Название третьей теории эквивалентности – «Язык и не-язык находятся в равноправном взаимодействии». В ней автора прежде всего волнует, что писатель может предложить языку? И тут, надо отметить, планка требований Вл. Новикова достаточна высока: «Во-первых, свою индивидуальную глубину и высоту, вертикаль своей личности, соизмеримую с той вертикалью, которая пронизывает язык – от фонетики до синтаксиса, которая создается сообразностью, изоморфностью всех уровней. Во-вторых, гибкость мысли и чувства, на которую язык может отозваться присущей ему бесконечной гибкостью» [15: 187].
Во второй теореме писатель детально рассматривает проблему взаимодействия искусства и не-искусства. По его мнению, «искусство и не-искусство обладают абсолютно одинаковой энергетической ценностью…» [15: 203]. Что касается особенностей их взаимодействия, автор считает, что «искусство не может обойтись без не-искусства, постоянно прибегая к нему как к источнику, делая его своим материалом. Что касается обратной связи… Рискну обобщить, что и вся сфера, условно определенная как “не-искусство”, самодостаточна и в искусстве не нуждается.

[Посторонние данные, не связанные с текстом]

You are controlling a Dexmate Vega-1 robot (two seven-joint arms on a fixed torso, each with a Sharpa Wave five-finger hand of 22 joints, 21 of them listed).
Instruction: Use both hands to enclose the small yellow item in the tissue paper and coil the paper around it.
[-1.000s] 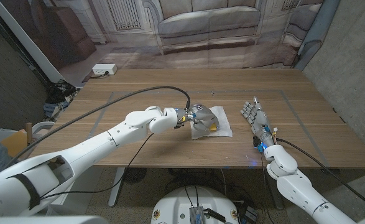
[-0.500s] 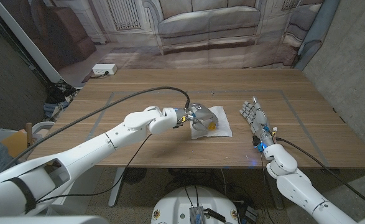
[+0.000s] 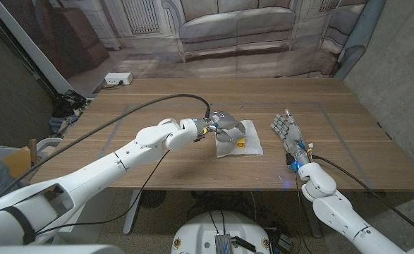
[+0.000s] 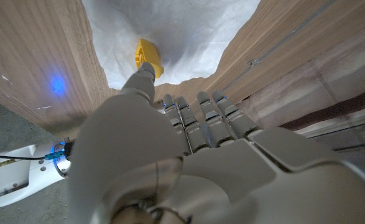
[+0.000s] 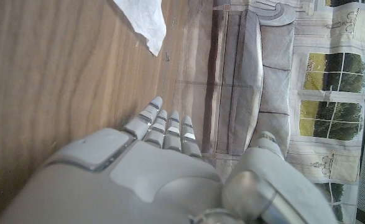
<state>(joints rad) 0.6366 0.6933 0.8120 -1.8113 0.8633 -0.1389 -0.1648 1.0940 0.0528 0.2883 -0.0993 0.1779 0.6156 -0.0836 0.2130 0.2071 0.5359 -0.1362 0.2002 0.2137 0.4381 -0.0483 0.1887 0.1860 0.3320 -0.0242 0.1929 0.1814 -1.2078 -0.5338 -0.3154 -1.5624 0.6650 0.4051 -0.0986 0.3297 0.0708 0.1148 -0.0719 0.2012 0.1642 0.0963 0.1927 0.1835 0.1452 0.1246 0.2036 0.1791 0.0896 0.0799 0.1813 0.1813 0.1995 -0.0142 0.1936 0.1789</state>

Высшее мужество художника – спокойно, без истерических сарказмов признать: “Наши песни не нужны природе”» [15: 204].
От вопросов, связанных с литературным творчеством, ролью языка, взаимодействием художественного творчества с реальной жизнью, Вл. Новиков в первой теореме эквивалентности переходит к стержневому философскому вопросу о соотношении Божьего промысла и творчества. Будучи гуманитарием по профессии, писатель тем не менее приводит вполне математическую формулу: «Единственный непротиворечивый вывод и выход – признать всякую отдельную, единичную человеческую жизнь равнодействующей двух факторов, двух авторских воль, работающих в равных долях – пятьдесят на пятьдесят… Самый талантливый творец своей судьбы все равно работает в соавторстве с Творцом и обязан уступить ему прописную букву» [15: 225].
Органично переплетая филологическую рефлексию с сюжетной линией романа, Вл. Новиков создает необычную стилевую динамику, в которой авторское слово доминирует, хотя автор выступает больше не в роли рассказчика, а как ученый-филолог. Вл. Новиков признавался, что его мечта – написать теорию литературы, в которой будет сочетание теоретического озарения с художественным мастерством. «Роман с языком», вероятно, может стать основой такого филологического труда.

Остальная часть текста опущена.